Stage 2 – Denial: It may take time for people to process the new information and consider its ramifications. They may behave as though the change is not taking place or is not imminent. They may refuse to engage with the reality of the situation.

Stage 3 – Anger: When the reality of the situation can no longer be denied, people may become angry. This anger might be directed at themselves, or others. They might disregard the rules, disengage or lash out and seek to blame other people as a defense mechanism against the discomfort. Of all the change curve emotions, this one has perhaps the greatest potential to cause damage in team relationships. 

Stage 4 – Bargaining: Here, people begin to engage with the change, but not in a constructive way. People bargain or look for trade-offs. Their suggestions might be impractical or unrealistic and are a means of seeking to manage the change so that it does not affect them adversely.

Stage 5 – Depression: People are likely to be experiencing loss, doubt and confusion as well as fear, regret and even guilt. They may become withdrawn and disengaged, and have difficulty focusing on work. They might begin to question how their job might look in view of the changes, and whether they can continue in their role.

Stage 6 – Acceptance: People stop focusing on what has been lost. They begin to rationalize and take steps towards adapting to the change. This stage often sees a rise in morale, engagement and performance.
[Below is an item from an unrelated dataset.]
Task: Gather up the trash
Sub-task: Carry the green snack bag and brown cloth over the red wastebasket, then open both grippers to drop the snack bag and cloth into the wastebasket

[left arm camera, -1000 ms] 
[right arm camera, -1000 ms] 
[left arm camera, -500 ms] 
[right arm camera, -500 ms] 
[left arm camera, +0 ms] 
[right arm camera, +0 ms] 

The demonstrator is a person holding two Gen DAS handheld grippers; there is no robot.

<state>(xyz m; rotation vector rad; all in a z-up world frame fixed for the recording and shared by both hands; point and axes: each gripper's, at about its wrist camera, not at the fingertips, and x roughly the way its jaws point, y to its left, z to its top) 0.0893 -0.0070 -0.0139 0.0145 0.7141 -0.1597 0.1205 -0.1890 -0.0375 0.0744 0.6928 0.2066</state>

It is still possible for people to regress to an earlier stage at any time.

Stage 7 - Problem-solving: By the end of the process, people are not only resigned to the change, but are actively committed to it. They might test and explore different elements of the new ways of working. They become engaged in solving problems that the change may have created and are looking for solutions to move things forward. It is only now that the organization begins to see the return on investment (ROI) for making changes. 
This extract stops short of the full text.